However the POWER9 User's Manual, in section "4.6.10 Book II Invalid
Forms", informs that for TM instructions bit 31 is in fact ignored, thus
for the TM-related invalid forms ignoring bit 31 and handling them like the
valid forms is an acceptable way to handle them. POWER8 behaves the same
way too.
This commit changes the handling of the cases here described by treating
the TM-related invalid forms that can generate a softpatch interrupt
just like their valid forms (w/ bit 31 = 1) instead of as a 'nop' and by
gently reporting any other unrecognized case to the host and treating it as
illegal instruction instead of throwing a trace and treating it as a 'nop'.
Signed-off-by: Gustavo Romero <gromero@linux.ibm.com>
Reviewed-by: Segher Boessenkool <segher@kernel.crashing.org>
Acked-By: Michael Neuling <mikey@neuling.org>
Reviewed-by: Leonardo Bras <leonardo@linux.ibm.com>
Signed-off-by: Paul Mackerras <paulus@ozlabs.org>
Signed-off-by: Sasha Levin <sashal@kernel.org>
---
arch/powerpc/include/asm/kvm_asm.h | 3 +++
arch/powerpc/kvm/book3s_hv_tm.c | 28 ++++++++++++++++++++-----
arch/powerpc/kvm/book3s_hv_tm_builtin.c | 16 ++++++++++++--
3 files changed, 40 insertions(+), 7 deletions(-)

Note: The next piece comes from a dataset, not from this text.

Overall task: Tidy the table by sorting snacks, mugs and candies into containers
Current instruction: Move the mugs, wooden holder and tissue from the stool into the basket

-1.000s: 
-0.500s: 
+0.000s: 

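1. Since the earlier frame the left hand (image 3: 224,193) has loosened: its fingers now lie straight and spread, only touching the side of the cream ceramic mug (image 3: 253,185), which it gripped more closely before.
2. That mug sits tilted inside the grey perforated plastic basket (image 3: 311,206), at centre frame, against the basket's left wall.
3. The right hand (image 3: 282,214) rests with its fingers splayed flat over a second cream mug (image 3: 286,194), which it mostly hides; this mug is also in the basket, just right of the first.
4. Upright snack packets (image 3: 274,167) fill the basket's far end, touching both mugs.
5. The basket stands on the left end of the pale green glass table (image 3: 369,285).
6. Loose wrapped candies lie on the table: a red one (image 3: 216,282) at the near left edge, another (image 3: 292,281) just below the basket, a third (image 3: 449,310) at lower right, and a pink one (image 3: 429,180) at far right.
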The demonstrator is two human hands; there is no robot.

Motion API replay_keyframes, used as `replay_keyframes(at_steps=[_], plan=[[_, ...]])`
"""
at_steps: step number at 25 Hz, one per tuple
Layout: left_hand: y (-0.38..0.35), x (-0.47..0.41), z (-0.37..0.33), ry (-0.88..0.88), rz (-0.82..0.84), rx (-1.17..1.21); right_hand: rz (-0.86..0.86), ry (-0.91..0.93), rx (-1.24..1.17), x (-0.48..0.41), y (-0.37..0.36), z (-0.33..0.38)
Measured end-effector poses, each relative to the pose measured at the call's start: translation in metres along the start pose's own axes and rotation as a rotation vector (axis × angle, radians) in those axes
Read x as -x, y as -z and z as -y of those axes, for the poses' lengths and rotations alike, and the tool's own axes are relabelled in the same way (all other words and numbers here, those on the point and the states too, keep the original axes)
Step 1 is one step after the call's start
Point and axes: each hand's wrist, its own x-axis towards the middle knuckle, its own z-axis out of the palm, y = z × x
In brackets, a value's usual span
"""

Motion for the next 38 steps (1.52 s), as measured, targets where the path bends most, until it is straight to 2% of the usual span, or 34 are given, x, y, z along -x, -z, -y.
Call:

diff --git a/arch/powerpc/include/asm/kvm_asm.h b/arch/powerpc/include/asm/kvm_asm.h
index 635fb154b33f9..a3633560493be 100644
--- a/arch/powerpc/include/asm/kvm_asm.h
+++ b/arch/powerpc/include/asm/kvm_asm.h
@@ -150,4 +150,7 @@
#define KVM_INST_FETCH_FAILED -1
+/* Extract PO and XOP opcode fields */
+#define PO_XOP_OPCODE_MASK 0xfc0007fe
+
#endif /* __POWERPC_KVM_ASM_H__ */
diff --git a/arch/powerpc/kvm/book3s_hv_tm.c b/arch/powerpc/kvm/book3s_hv_tm.c
index 0db9374971697..cc90b8b823291 100644
--- a/arch/powerpc/kvm/book3s_hv_tm.c
+++ b/arch/powerpc/kvm/book3s_hv_tm.c
@@ -3,6 +3,8 @@
* Copyright 2017 Paul Mackerras, IBM Corp. <paulus@au1.ibm.com>
*/
+#define pr_fmt(fmt) KBUILD_MODNAME ": " fmt
+
#include <linux/kvm_host.h>
#include <asm/kvm_ppc.h>
@@ -44,7 +46,18 @@ int kvmhv_p9_tm_emulation(struct kvm_vcpu *vcpu)
u64 newmsr, bescr;
int ra, rs;
- switch (instr & 0xfc0007ff) {
+ /*
+ * rfid, rfebb, and mtmsrd encode bit 31 = 0 since it's a reserved bit
+ * in these instructions, so masking bit 31 out doesn't change these
+ * instructions. For treclaim., tsr., and trechkpt. instructions if bit
+ * 31 = 0 then they are per ISA invalid forms, however P9 UM, in section
+ * 4.6.10 Book II Invalid Forms, informs specifically that ignoring bit
+ * 31 is an acceptable way to handle these invalid forms that have
+ * bit 31 = 0. Moreover, for emulation purposes both forms (w/ and wo/
+ * bit 31 set) can generate a softpatch interrupt. Hence both forms
+ * are handled below for these instructions so they behave the same way.
+ */
+ switch (instr & PO_XOP_OPCODE_MASK) {
case PPC_INST_RFID:
/* XXX do we need to check for PR=0 here? */
newmsr = vcpu->arch.shregs.srr1;
@@ -105,7 +118,8 @@ int kvmhv_p9_tm_emulation(struct kvm_vcpu *vcpu)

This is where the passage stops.